The question in my mind, I suppose, is whether the anthropological models of gender which would seek to render the line between male and female inconsequential are defensible. There are strong arguments for fundamental differences, in an ontological sense which takes into account both our embodied and spiritual natures, between genders (JPII's Theology of the Body is one recent and forceful example); this is certainly true of classical Jewish and Christian thought, and should not be lightly cast aside. So with regard to "pronouning" God, in what way is God mirrored in "maleness," and in what ways is that different from the way God is mirrored in "femaleness?" The essential function (if we can call it that) ascribed to God both in orthodox Trinitarian theology and in relation to the Church is that of "Father," which is different in an absolute sense from "Mother." Is that contrast essential or consequential for our interaction with, and conceptions of, God? I guess my answer would be a hesitant and qualified "yes," in that for one reason or another the function, and not merely the image, of God as "Father" is by far dominant in both Judaism and Christianity; but it is qualified in the same sense that it is by Gregory of Nazianzus, who qualified his insistence on a male pronoun with the stern admonition that God must not be understood as being gendered as such; God is spirit, to whom gender cannot be attributed, and is in both genders mirrored in different ways but by neither encompassed.
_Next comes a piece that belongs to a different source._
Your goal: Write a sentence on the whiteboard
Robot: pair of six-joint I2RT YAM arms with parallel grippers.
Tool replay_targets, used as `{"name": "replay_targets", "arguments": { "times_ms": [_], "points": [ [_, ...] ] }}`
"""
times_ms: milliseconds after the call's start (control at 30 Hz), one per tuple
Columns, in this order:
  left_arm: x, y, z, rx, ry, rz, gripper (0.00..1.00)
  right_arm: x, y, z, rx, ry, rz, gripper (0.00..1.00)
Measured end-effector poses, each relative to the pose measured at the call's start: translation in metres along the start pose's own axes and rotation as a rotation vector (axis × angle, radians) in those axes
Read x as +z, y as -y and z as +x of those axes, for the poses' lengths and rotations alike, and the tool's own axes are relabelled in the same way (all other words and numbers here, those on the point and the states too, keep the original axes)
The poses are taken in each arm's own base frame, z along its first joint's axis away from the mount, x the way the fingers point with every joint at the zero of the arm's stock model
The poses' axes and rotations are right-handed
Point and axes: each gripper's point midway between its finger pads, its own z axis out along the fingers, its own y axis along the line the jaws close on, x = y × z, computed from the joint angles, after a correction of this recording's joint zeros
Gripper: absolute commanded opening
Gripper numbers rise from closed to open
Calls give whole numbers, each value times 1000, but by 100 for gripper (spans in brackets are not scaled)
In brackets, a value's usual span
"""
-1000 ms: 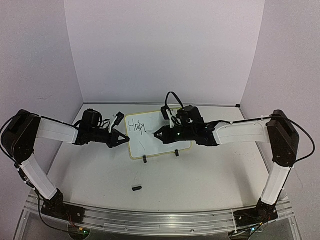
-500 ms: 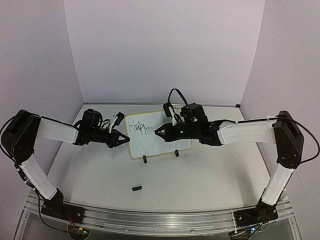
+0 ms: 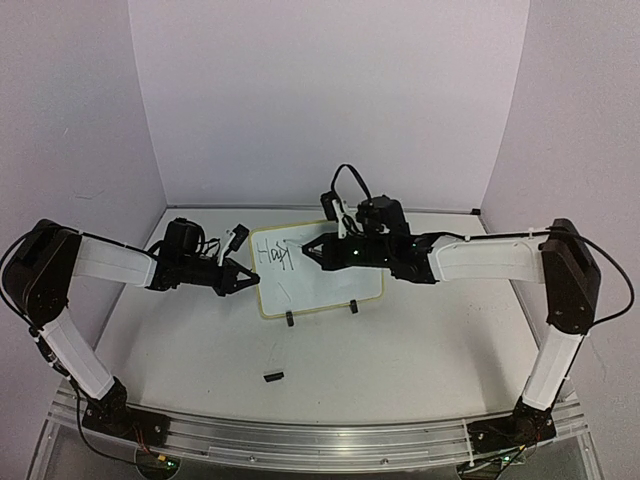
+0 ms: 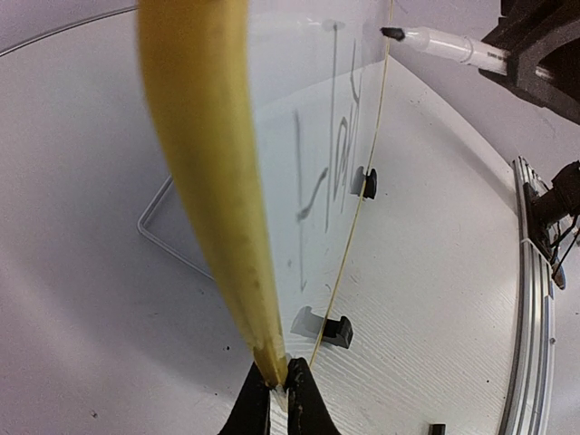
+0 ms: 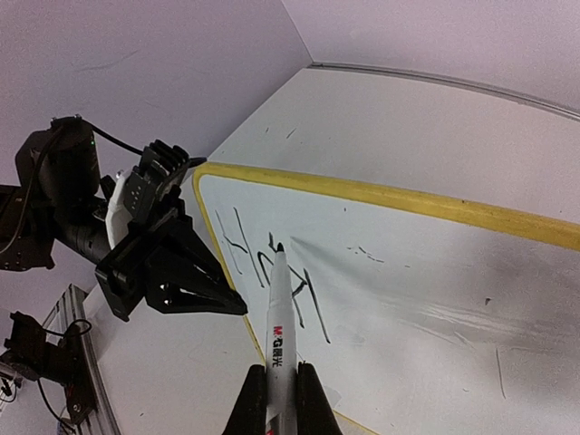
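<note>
The whiteboard (image 3: 325,285) stands tilted on two black clip feet (image 3: 290,319), white with a pale yellow rim. My left gripper (image 3: 251,281) is shut on its left rim, and in the left wrist view the jaws (image 4: 279,376) pinch the yellow edge (image 4: 208,163). My right gripper (image 3: 310,250) is shut on a white marker (image 5: 279,308) with a black tip. That tip sits at the right end of the sentence (image 3: 275,255), a few thin black strokes at the board's upper left (image 5: 313,304). Whether the tip touches the surface I cannot tell.
A small black piece (image 3: 272,376) lies on the table in front of the board. A thin wire stand (image 4: 168,231) props the board from behind. Purple walls close in the back and both sides. The metal rail (image 3: 300,440) runs along the near edge.
My right gripper has carried the marker toward the back and slightly left, up to the end of the written strokes. The left gripper and the board have stayed put.
</note>
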Motion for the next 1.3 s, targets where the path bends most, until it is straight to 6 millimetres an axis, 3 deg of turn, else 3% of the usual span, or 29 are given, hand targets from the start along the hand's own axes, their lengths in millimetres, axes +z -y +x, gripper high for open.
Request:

So that was off the cuff and I'm sure full of errors; maybe I'm way off. What do you think?

7:39 PM, September 29, 2006  
Blogger The Western Seminarian said...

Except for the pronoun, it seems pretty vanilla - which isn't to say that there aren't some really good things in there, just not too challenging to most theologies, I think. As God isn't sexed, both pronouns should be valid. :)

...But in this day and age, where we are working to stop using exclusively 'male' pronouns for God, why choose to use an exclusively female pronoun, unless one is looking to make males feel excluded? It is fairly common to repeat the word 'God' where one might consider a gendered pronoun. I hear it in churches all the time.


11:03 PM, September 29, 2006  
Blogger Iris said...

I serve on our Presbytery's Committee on Preparation for Ministry and I would love to see one of our Candidates for ministry submit a Statement of Faith as thoughtful and theologically sound as this one.

Scripture may be consistent in addressing God by a male pronoun, but it is also consistent in its view of a tiered universe. We grow in our understanding (hopefully). The only way a feminine image of God is going to stop sounding wierd to peoples' ears is to use that language regularly and as a matter of course.

I have no problem with masculine God imagery at all, except when it is used exclusively. I often use gender neutral language, but have you ever tried to sing the hymn "To God Be the Glory" substituting "God" for all the "he's?" It's pretty hysterical!

2:25 AM, October 02, 2006  
Blogger hipastorzwife2B said...

Its probably not that she used "she" as much as using "she" is just as provacative as using "he" these days, and not just in referring to God.
My panties are only bunched when Hubby does the laundry.
Glad to see you back!

1:56 PM, October 14, 2006  
Blogger LutheranChik said...

Delurking tonight...I don't have a problem with using female language for the Godhead; but when I'm doing churchy things (I am an aspiring lay minister who already gets to do most of the stuff I'm being trained for), rather than use female pronouns I try to avoid pronouns altogether. With a little thought it can be finessed.